Beavered stream corridors influence the rate, magnitude, and timing of water and sediment movement through a watershed. Stream corridors with beaver complexes have demonstrated the ability to attenuate flood peaks and detain sediment. Impacts on non-peak stream flows (e.g., summer and fall base flows) are less straightforward. A hydrologic and sediment monitoring program established in 2023 and sponsored in part by CWCB is evaluating surface and subsurface hydrologic and sediment response to stream rehabilitation projects across the State of Colorado whose goal is beaver recolonization, supported with beaver mimicry structures.

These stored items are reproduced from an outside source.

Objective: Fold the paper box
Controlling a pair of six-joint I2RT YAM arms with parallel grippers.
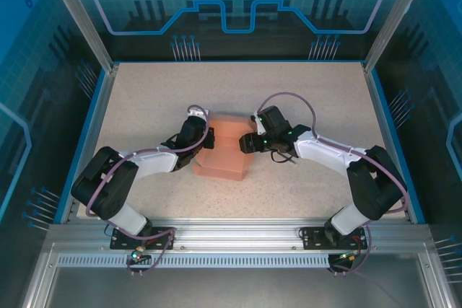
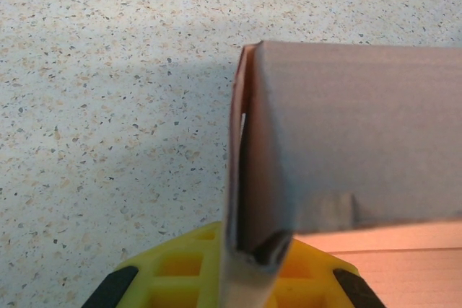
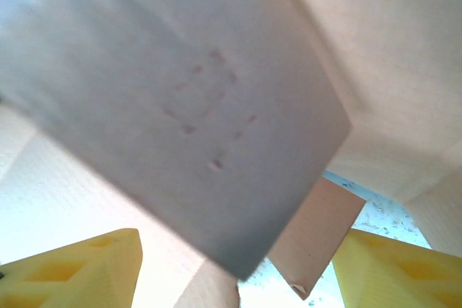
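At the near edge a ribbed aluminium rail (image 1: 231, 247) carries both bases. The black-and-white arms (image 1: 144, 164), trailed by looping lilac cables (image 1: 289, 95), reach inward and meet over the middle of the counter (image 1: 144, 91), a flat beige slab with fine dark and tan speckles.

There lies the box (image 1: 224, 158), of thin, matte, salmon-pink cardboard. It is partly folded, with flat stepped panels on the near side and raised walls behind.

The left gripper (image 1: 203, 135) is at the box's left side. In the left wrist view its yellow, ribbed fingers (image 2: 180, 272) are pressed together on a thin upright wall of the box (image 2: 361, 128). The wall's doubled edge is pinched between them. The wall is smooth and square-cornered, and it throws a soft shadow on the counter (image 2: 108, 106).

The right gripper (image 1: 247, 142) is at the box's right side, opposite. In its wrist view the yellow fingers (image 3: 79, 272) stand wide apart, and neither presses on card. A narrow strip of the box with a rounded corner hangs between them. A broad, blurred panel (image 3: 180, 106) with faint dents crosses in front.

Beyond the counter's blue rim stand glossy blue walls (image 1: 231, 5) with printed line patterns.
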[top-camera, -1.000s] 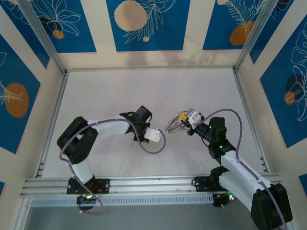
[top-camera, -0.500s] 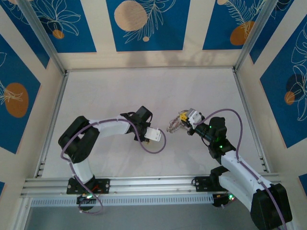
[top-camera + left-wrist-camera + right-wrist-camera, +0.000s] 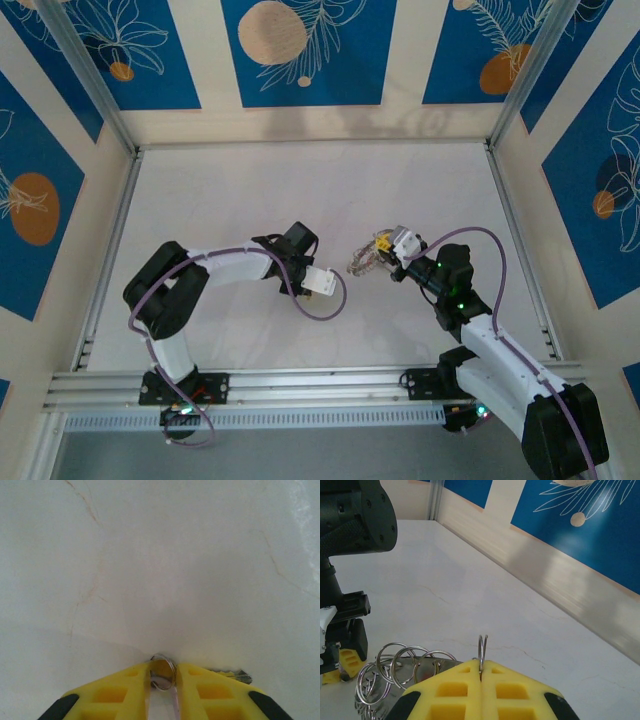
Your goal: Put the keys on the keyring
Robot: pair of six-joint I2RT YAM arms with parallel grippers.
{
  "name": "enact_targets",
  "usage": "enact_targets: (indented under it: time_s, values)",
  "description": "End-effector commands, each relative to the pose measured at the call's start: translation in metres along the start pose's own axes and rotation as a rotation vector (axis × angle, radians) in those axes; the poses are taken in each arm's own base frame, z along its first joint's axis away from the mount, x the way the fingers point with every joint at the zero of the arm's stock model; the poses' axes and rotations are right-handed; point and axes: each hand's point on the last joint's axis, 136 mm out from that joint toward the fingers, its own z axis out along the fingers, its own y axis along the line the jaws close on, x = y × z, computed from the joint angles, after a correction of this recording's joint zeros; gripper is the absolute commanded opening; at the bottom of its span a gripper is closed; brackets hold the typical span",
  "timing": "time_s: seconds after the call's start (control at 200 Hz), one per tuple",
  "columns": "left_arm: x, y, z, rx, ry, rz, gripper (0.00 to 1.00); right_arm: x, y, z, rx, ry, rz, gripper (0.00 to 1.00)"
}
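White tabletop [image 3: 300, 190], near whose middle the right pincer [image 3: 481, 664] is pressed together on one loop of the keyring [image 3: 395, 672], while the left pincer [image 3: 163, 666] pinches a small ring [image 3: 162, 671], keys [image 3: 231, 675] just beside.

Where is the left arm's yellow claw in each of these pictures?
Top external: left gripper just left of centre, over the table.
Left wrist: gripper at bottom centre, a small ring between its fingers.
Right wrist: gripper at the lower left edge.
Shared landmark: the white table.
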Motion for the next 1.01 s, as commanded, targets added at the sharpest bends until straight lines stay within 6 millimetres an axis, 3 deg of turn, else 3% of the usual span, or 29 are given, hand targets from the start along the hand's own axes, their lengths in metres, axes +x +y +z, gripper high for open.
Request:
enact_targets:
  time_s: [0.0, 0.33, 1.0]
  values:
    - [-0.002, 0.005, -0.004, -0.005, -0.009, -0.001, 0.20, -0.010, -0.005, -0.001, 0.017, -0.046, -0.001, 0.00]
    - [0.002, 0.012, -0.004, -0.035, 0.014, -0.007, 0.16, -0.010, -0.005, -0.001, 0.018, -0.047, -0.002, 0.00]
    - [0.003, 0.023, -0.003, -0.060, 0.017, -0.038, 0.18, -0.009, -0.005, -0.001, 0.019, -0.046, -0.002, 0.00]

Six sites slated for rehabilitation in 2025 – 2026 have been instrumented with stream gaging stations bracketing the treatment reaches and groundwater elevation monitoring transects. I present my baseline findings of seasonal patterns of stream flow, water balance, and groundwater elevation, along with sediment storage. Pre-treatment, baseline data collected in 2023 and 2024 demonstrates that reach-scale water balance is net positive or gaining (Qout – Qin > 0) during the spring runoff and early summer. Then, depending on the magnitude of hillslope or tributary water inputs, as well as the depth of a confining layer, these streams typically become losing (Qout – Qin < 0) later in the summer and fall as the water table falls below the stream bed. Summer rain events can temporarily reverse this trend as can the end of the growing season when vegetation becomes dormant. A literature review of beaver pond impacts on stream base flow indicates a mixed response. I present a conceptual model of how post-restoration stream and groundwater flow may behave based on literature and observations from beavered stream corridors.
Joel Sholtes
Joel Sholtes, PhD, PE is an Associate Teaching Professor in the University of Colorado, Boulder – Colorado Mesa University Engineering Partnership Program in Grand Junction, Colorado. He is also Principal Engineer at Wash Water Science and Engineering, LLC. Joel’s work and research focuses on studying physical stream processes related to water and sediment to inform managing stream corridors along with the outcomes of stream restoration. He helped develop the CWCB Fluvial Hazard Zone Program and is currently studying the hydrologic impacts of riverscape restoration in headwater streams in Colorado. Joel is also a founding member of the Grand Valley River Corridor Initiative.